[PATCH net-next v3] netns: optimize netns cleaning by batching unhash_nsid calls

Qiliang Yuan posted 1 patch 1 week, 3 days ago
There is a newer version of this series
include/net/net_namespace.h |  1 +
net/core/net_namespace.c    | 46 ++++++++++++++++++++++++++-----------
2 files changed, 34 insertions(+), 13 deletions(-)
[PATCH net-next v3] netns: optimize netns cleaning by batching unhash_nsid calls
Posted by Qiliang Yuan 1 week, 3 days ago
Currently, unhash_nsid() scans the entire net_namespace_list for each
netns in a destruction batch during cleanup_net(). This leads to
O(M_batch * N_system * M_nsids) complexity, where M_batch is the
destruction batch size, N_system is the total number of namespaces,
and M_nsids is the number of IDs in each IDR.

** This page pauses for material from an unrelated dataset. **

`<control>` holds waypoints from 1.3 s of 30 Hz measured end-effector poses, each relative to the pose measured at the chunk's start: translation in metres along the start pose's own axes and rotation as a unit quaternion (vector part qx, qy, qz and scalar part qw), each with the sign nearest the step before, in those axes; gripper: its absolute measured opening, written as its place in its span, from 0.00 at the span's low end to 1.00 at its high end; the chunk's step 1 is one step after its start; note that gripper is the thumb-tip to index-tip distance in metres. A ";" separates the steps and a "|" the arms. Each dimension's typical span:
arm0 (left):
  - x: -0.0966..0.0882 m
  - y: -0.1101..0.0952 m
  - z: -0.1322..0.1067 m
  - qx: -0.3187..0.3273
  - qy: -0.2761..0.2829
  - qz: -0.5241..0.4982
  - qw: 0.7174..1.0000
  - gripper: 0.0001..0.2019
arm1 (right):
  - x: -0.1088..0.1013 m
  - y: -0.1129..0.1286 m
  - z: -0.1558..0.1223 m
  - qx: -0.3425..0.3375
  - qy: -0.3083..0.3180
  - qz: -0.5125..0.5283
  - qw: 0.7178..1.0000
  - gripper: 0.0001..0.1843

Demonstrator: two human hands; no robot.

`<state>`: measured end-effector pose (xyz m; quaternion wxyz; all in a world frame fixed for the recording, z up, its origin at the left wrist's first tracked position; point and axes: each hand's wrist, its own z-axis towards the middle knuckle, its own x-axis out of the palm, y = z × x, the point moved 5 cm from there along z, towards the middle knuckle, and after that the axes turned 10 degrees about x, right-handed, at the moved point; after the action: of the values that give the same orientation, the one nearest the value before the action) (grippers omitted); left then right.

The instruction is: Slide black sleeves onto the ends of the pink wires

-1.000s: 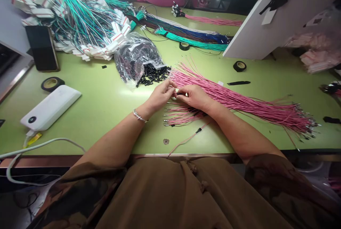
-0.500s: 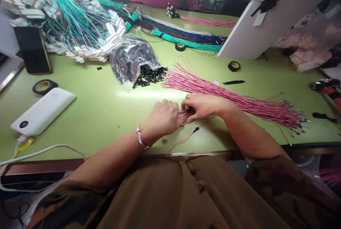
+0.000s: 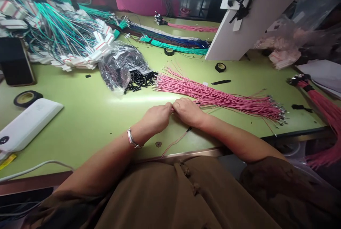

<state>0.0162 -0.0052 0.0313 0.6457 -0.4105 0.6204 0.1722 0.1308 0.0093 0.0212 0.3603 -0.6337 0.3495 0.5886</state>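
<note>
My left hand point(image 3: 159, 117) and my right hand point(image 3: 188, 112) meet at the middle of the bench, both closed. Between their fingertips shows a short stretch of pink wires point(image 3: 172, 108); the rest of it is hidden by the fingers. Just behind my right hand lies a large loose bundle of pink wires point(image 3: 221, 97), its metal-tipped ends spread at both sides. In front of that hand, a single pink lead with a black connector point(image 3: 189, 129) rests near the bench edge.
Behind my hands, a clear plastic bag point(image 3: 121, 65) spills small black sleeves point(image 3: 140, 80). A tape roll point(image 3: 220, 67) and a black cutter point(image 3: 221, 82) lie beyond the pink bundle. At left are a white power bank point(image 3: 32, 124), a phone point(image 3: 16, 62) and teal wires point(image 3: 61, 26).
My hands have come together; the right fingers, arched over a dark piece before, are now folded against the left. The camera view has shifted to the right.
</note>
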 end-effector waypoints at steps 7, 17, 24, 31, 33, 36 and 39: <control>-0.001 -0.009 0.001 0.052 0.079 -0.019 0.995 0.20 | -0.002 -0.029 -0.032 -0.074 -0.097 -0.073 0.990 0.15; 0.001 -0.008 0.003 0.049 0.121 -0.051 0.990 0.18 | -0.006 -0.070 -0.066 -0.031 -0.047 0.090 0.994 0.23; 0.000 -0.009 0.003 0.048 0.065 -0.036 0.996 0.25 | -0.016 -0.024 -0.021 -0.053 0.062 0.227 0.970 0.19; 0.000 -0.009 0.004 0.029 0.073 -0.049 0.996 0.20 | -0.015 -0.032 -0.030 -0.038 0.089 0.107 0.990 0.17; 0.001 -0.011 0.005 0.040 0.081 -0.057 0.994 0.19 | -0.013 -0.048 -0.041 0.002 0.059 0.068 0.996 0.15; 0.004 -0.012 0.006 0.060 0.097 -0.075 0.991 0.18 | -0.010 -0.072 -0.056 0.052 0.039 0.082 0.995 0.13; 0.007 -0.011 0.006 0.067 0.110 -0.075 0.989 0.19 | -0.013 -0.076 -0.058 0.050 0.022 0.150 0.987 0.12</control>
<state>0.0291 -0.0097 0.0277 0.6110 -0.4282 0.6649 0.0348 0.2245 -0.0033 0.0403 0.2918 -0.5681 0.4772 0.6036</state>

Reduce the complexity to O(N_system * M_nsids) by introducing an
'is_dying' flag to mark namespaces being destroyed. This allows
unhash_nsid() to perform a single-pass traversal over the system's
namespaces. In this pass, for each survivor namespace, iterate
through its netns_ids and remove any mappings that point to a marked
namespace, effectively eliminating the M_batch multiplier.

Signed-off-by: Qiliang Yuan <realwujing@gmail.com>
Signed-off-by: Qiliang Yuan <yuanql9@chinatelecom.cn>
---
v3:
 - Update target tree to net-next.
 - Post as a new thread instead of a reply.
v2:
 - Move 'is_dying' setting to __put_net() to eliminate the O(M_batch) loop.
 - Remove redundant initializations in preinit_net().
v1:
 - Initial implementation of batch unhash_nsid().

 include/net/net_namespace.h |  1 +
 net/core/net_namespace.c    | 46 ++++++++++++++++++++++++++-----------
 2 files changed, 34 insertions(+), 13 deletions(-)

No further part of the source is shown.